Often canonical encoding is used in the external representation.  The
following function can be used to check for valid encoding and to learn
the length of the S-expression.

 -- Function: size_t gcry_sexp_canon_len (const unsigned char *BUFFER,
          size_t LENGTH, size_t *ERROFF, int *ERRCODE)

     Scan the canonical encoded BUFFER with implicit length values and
     return the actual length this S-expression uses.  For a valid
     S-expression it should never return 0.  If LENGTH is not 0, the
     maximum length to scan is given; this can be used for syntax checks
     of data passed from outside.  ERRCODE and ERROFF may both be passed
     as 'NULL'.

However, if you pass it the valid S-expression ("") it returns 0.

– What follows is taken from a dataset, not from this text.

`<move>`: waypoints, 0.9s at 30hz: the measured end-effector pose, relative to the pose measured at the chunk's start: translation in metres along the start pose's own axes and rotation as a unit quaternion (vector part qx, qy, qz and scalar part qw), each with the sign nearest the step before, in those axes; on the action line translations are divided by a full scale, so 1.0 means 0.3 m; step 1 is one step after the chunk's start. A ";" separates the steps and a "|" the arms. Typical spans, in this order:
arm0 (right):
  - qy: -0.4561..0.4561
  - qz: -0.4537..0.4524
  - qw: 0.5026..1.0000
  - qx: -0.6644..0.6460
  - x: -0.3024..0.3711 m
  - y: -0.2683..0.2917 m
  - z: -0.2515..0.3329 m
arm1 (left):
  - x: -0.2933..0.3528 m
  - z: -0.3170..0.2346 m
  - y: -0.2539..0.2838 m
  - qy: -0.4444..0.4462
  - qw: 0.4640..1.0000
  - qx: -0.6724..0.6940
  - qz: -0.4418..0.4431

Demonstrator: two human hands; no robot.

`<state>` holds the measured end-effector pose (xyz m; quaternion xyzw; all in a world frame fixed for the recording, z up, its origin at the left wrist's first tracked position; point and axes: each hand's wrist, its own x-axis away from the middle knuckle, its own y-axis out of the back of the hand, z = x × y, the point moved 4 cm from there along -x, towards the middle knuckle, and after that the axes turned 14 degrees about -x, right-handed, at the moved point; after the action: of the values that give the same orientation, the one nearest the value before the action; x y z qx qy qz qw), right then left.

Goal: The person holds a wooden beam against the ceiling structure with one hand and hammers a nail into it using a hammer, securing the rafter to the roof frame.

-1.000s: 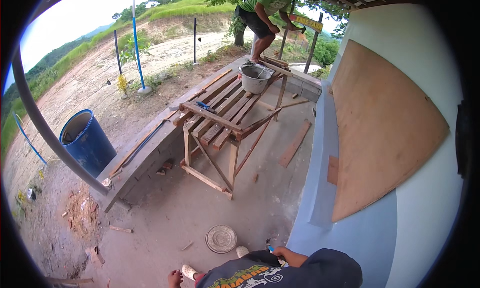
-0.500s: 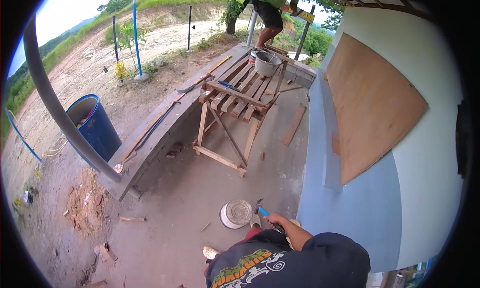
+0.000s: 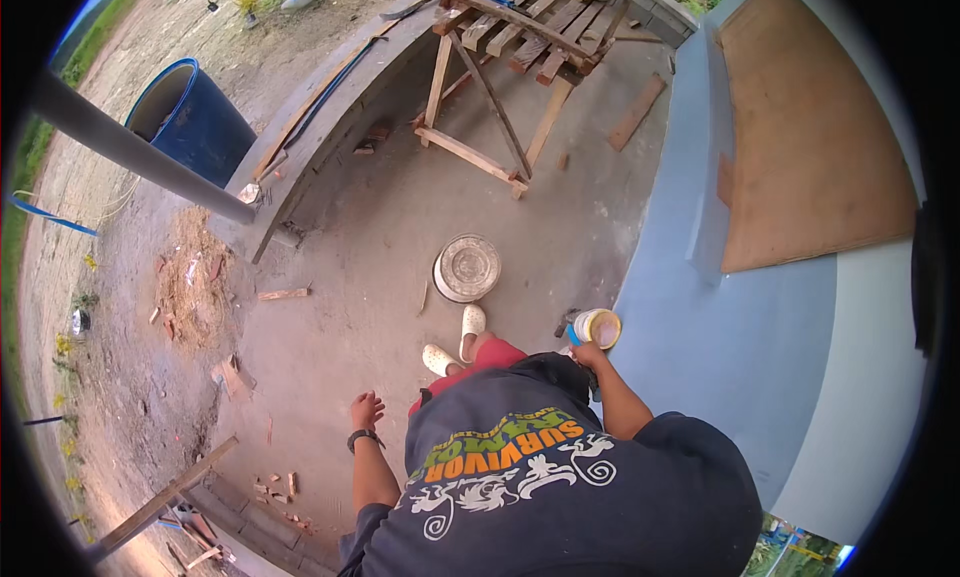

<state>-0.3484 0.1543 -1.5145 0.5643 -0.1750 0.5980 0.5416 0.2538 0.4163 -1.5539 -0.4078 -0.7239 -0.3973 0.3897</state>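
hammer (image 3: 573, 334) rests gripped in the right hand (image 3: 589, 356) near a yellow-rimmed bucket (image 3: 603, 329).

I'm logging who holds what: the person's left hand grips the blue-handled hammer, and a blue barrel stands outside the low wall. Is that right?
Not quite: the head view shows the blue-handled hammer in the right hand, not the left hand. The blue barrel does stand outside the low wall.

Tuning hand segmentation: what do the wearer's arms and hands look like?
Left hand and right hand both ungloved. Short, plain dark sleeves; forearms uncovered. Dark band around the left wrist; none visible on the right.
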 end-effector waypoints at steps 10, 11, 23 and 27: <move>-0.010 0.080 0.995 -0.063 -0.281 0.004 -0.314 | -0.148 -0.575 -0.216 -0.132 0.988 -0.076 0.018; -0.017 0.075 0.997 -0.030 -0.273 0.010 -0.208 | -0.218 -0.582 -0.199 -0.140 0.984 -0.096 0.052; 0.193 0.006 0.980 -0.052 0.080 0.131 0.570 | -0.381 -0.659 -0.454 -0.244 0.941 -0.206 0.109; 0.254 -0.006 0.964 -0.075 0.251 0.105 0.677 | -0.335 -0.364 -0.334 -0.234 0.959 -0.140 0.074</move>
<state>-0.2598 0.0105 -1.3754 0.3528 -0.0724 0.7035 0.6127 0.2263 0.2553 -1.6275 -0.5923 -0.6999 -0.3580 0.1764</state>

On gcrypt-devel @werner justifies this choice with a statement from Rivest's S-expression documentation:

10. Utilization of S-expressions

This note has described S-expressions in general form.  Application writers
may wish to restrict their use of S-expressions in various ways.  Here are
some possible restrictions that might be considered:

	-- no display-hints
	-- no lengths on hexadecimal, quoted-strings, or base-64 encodings
	-- no empty lists
	-- no empty octet-strings
	-- no lists having another list as its first element
	-- no base-64 or hexadecimal encodings
	-- fixed limits on the size of octet-strings

However, libgcrypt is a library, not an application, and nothing in Rivest's document suggests that an S-expression with an empty octet-string is strictly invalid. and gcry_sexp_canon_len doesn't enforce some of these other rules (e.g. empty lists are allowed).

Furthermore, gcrypt's own dumpsexp doesn't have a problem with empty octet strings in non-canonicalized form, but only has it in canonicalized form:

0 dkg@alice:~/src/nettle/nettle/tools$ echo '("")' |  dumpsexp 
00000000  28 22 22 29 0a                                    |("").|
0 dkg@alice:~/src/nettle/nettle/tools$ echo '(0:)' |  dumpsexp 
00000000  28 30                                             |(0|
             ^                                                ^
          Error: zero prefixed length
00000002        3a                                          |  :|
                ^                                              ^
          Error: no data length
00000003           29 0a                                    |   ).|
0 dkg@alice:~/src/nettle/nettle/tools$

Either the gcrypt documentation should be amended to state exactly which constraints it intends to enforce, so that users of the API can have a solid guarantee (or can abandon the library if it doesn't meet their application's needs) or it should avoid arbitrary constraints where possible.

Details

Version
1.8.4

Event Timeline

werner claimed this task.

By marking this as "wontfix", you appear to be saying that you won't even fix the documentation to describe the constraints that gcrypt intends to enforce. This is surprising to me.

I don't see why the documentation needs to be fixed. gcry_sexp_canon_len returns 0 for certain and s-expressions, meaning tha the s-expression is not valid. After all the s-expression code in libgcrypt does not claim to be a general purpose parser for s-expression but is targeted towards Libgcrypt needs.